Your objective: Which lines of the listing hold the string "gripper"? Copy those lines.

Given data:

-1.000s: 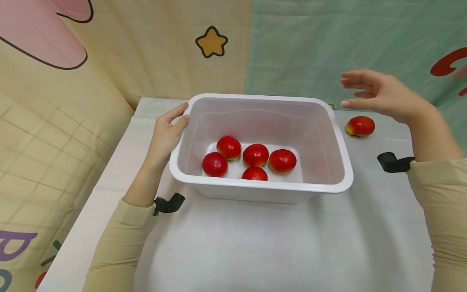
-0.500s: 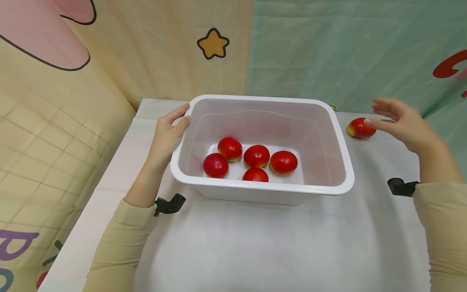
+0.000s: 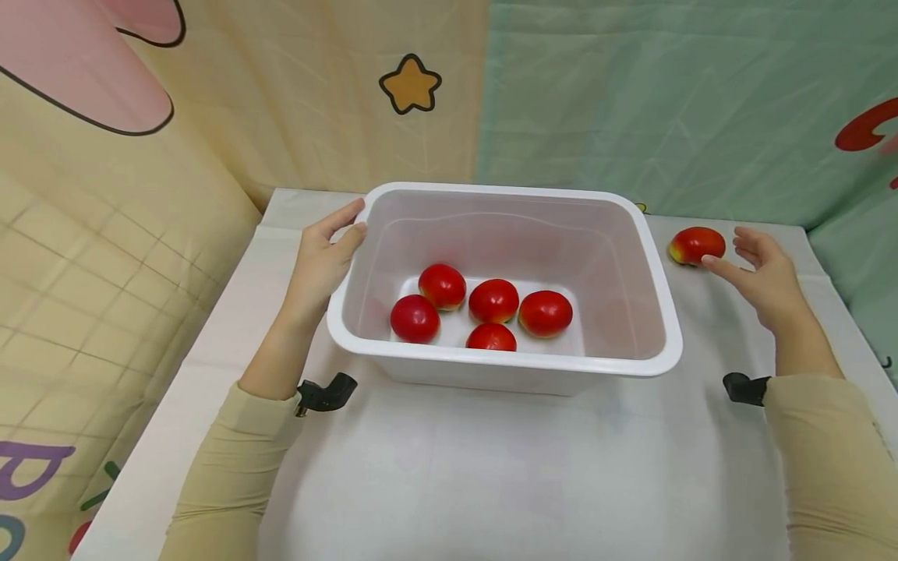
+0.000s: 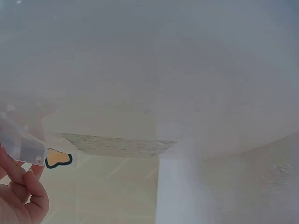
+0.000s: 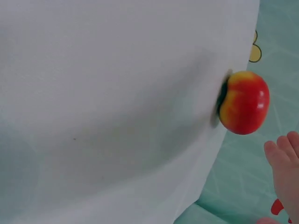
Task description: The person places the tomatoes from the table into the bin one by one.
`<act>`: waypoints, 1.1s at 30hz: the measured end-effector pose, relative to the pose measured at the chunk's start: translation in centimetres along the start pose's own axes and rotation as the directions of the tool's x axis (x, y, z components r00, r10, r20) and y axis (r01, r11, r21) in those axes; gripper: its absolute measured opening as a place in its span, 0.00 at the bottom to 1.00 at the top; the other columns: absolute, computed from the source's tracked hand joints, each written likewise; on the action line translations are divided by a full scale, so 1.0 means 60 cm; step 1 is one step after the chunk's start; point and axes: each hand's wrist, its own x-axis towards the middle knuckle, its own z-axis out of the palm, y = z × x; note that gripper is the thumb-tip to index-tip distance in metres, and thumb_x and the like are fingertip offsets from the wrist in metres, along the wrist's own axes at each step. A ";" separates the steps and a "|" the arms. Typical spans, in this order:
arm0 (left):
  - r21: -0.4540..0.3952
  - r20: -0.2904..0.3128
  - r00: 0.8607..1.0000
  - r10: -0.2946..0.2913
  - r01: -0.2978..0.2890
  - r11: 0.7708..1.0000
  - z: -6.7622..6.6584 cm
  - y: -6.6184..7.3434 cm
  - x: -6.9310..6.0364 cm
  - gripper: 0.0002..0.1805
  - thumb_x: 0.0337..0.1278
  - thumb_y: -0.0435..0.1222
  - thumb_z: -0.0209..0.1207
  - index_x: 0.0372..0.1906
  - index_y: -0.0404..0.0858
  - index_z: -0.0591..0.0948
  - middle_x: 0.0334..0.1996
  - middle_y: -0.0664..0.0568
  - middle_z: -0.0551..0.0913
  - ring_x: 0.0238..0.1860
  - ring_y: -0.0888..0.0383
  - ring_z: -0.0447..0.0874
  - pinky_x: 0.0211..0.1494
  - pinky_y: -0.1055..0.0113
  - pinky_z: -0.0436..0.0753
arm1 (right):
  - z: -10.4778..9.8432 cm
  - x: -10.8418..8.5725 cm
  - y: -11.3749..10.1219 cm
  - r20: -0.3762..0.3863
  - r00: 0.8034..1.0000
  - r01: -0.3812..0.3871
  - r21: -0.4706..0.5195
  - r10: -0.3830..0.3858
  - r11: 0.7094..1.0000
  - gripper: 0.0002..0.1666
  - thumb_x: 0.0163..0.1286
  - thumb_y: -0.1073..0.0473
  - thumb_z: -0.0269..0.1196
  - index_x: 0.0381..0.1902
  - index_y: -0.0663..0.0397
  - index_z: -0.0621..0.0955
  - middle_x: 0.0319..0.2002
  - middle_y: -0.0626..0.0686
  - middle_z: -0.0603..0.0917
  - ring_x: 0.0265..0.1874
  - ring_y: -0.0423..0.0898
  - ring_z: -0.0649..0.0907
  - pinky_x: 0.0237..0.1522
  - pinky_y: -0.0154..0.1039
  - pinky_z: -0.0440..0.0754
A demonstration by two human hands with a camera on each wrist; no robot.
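Note:
My left hand holds the left rim of a white plastic bin, thumb and fingers pinching its edge. In the left wrist view, those fingers show at the lower left against the rim. On the bin's floor lie several glossy red fruits, tomato-like. Another such fruit lies on the table right of the bin; the right wrist view shows its yellow patches and dark green base. My right hand hovers just right of this fruit, fingers loosely bent, a gap showing between them in the right wrist view.
A white cloth covers the table. Printed curtains hang close behind the table's far edge and along its left. The bin's near wall partly hides one fruit inside.
My right hand has come down and rightward from above the table, to beside the lone fruit. The left hand and the bin stay in place.

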 end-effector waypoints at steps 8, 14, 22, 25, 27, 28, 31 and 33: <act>0.004 -0.007 1.000 0.006 -0.006 1.000 0.000 -0.002 -0.001 0.24 0.65 0.37 0.51 0.66 0.38 0.68 0.61 0.45 0.69 0.45 0.55 0.80 0.43 0.69 0.83 | 0.033 0.097 0.132 -0.068 0.993 -0.089 0.049 0.092 0.995 0.59 0.49 0.27 0.60 0.73 0.27 0.44 0.74 0.49 0.44 0.71 0.53 0.47 0.62 0.61 0.59; -0.004 -0.022 1.000 0.009 -0.009 1.000 0.002 -0.004 0.002 0.24 0.64 0.36 0.52 0.65 0.37 0.69 0.60 0.44 0.70 0.44 0.56 0.80 0.41 0.70 0.83 | 0.050 0.084 0.112 -0.095 0.984 -0.143 0.081 0.150 0.986 0.61 0.50 0.26 0.59 0.73 0.31 0.40 0.74 0.52 0.40 0.71 0.54 0.44 0.65 0.59 0.55; -0.007 -0.024 1.000 0.017 -0.017 1.000 0.001 -0.004 0.003 0.24 0.64 0.35 0.51 0.65 0.36 0.69 0.59 0.43 0.71 0.42 0.56 0.81 0.40 0.70 0.83 | 0.066 0.041 0.031 -0.088 0.964 -0.234 0.155 0.250 0.960 0.59 0.59 0.35 0.59 0.74 0.43 0.36 0.73 0.56 0.39 0.71 0.55 0.44 0.68 0.52 0.53; 0.000 -0.021 1.000 0.023 -0.023 1.000 0.000 -0.002 0.004 0.24 0.64 0.35 0.51 0.65 0.37 0.69 0.59 0.44 0.71 0.42 0.56 0.81 0.40 0.71 0.83 | 0.065 0.040 0.022 -0.092 0.953 -0.268 0.179 0.288 0.946 0.60 0.58 0.34 0.59 0.74 0.42 0.36 0.73 0.56 0.39 0.71 0.54 0.44 0.69 0.50 0.52; 0.010 -0.023 0.999 0.024 -0.024 1.000 0.001 -0.001 0.004 0.24 0.64 0.35 0.51 0.64 0.37 0.70 0.60 0.44 0.71 0.41 0.56 0.81 0.40 0.71 0.83 | 0.063 0.044 0.022 -0.097 0.946 -0.287 0.199 0.310 0.937 0.61 0.56 0.33 0.60 0.73 0.40 0.36 0.73 0.55 0.39 0.71 0.52 0.44 0.69 0.47 0.51; 0.012 -0.025 0.999 0.024 -0.023 1.000 0.001 -0.001 0.004 0.24 0.64 0.35 0.51 0.64 0.37 0.70 0.59 0.44 0.71 0.40 0.56 0.82 0.39 0.71 0.83 | 0.063 0.046 0.023 -0.098 0.943 -0.293 0.215 0.319 0.932 0.62 0.55 0.33 0.60 0.73 0.39 0.36 0.74 0.54 0.40 0.71 0.51 0.44 0.69 0.46 0.51; 0.018 -0.028 0.999 0.023 -0.022 1.000 0.001 0.000 0.002 0.24 0.64 0.35 0.51 0.64 0.37 0.70 0.59 0.44 0.71 0.39 0.57 0.82 0.38 0.72 0.83 | 0.063 0.054 0.025 -0.090 0.940 -0.302 0.235 0.330 0.924 0.64 0.52 0.32 0.62 0.73 0.37 0.36 0.74 0.52 0.39 0.72 0.49 0.44 0.69 0.44 0.51; 0.018 -0.022 1.000 0.023 -0.022 1.000 0.001 0.001 0.000 0.24 0.64 0.35 0.51 0.64 0.37 0.70 0.60 0.44 0.71 0.39 0.57 0.82 0.38 0.72 0.83 | 0.063 0.057 0.026 -0.088 0.941 -0.300 0.224 0.326 0.927 0.64 0.53 0.33 0.63 0.73 0.38 0.36 0.74 0.53 0.39 0.71 0.50 0.44 0.69 0.44 0.51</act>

The completed task:
`<act>`: waypoints, 1.1s at 30hz: the measured end-effector pose, relative to the pose measured at the chunk's start: translation in centimetres along the start pose's own axes and rotation as the directions of the tool's x axis (x, y, z components r00, r10, r20) and y axis (r01, r11, r21) in those axes; gripper: its absolute measured opening as a place in its span, 0.00 at the bottom to 1.00 at the top; the other columns: absolute, computed from the source's tracked hand joints, each written likewise; on the action line translations are divided by a full scale, so 1.0 means 60 cm; step 1 is one step after the chunk's start; point and axes: each hand's wrist, its own x-axis towards the middle knuckle, its own z-axis out of the palm, y = z × x; note that gripper is the thumb-tip to index-tip distance in metres, and thumb_x and the like are fingertip offsets from the wrist in metres, along the wrist's own axes at each step. A ";" separates the steps and a "|" the arms. Typical spans, in this order:
  - gripper: 0.0002..0.1805
  - gripper: 0.0002..0.1666

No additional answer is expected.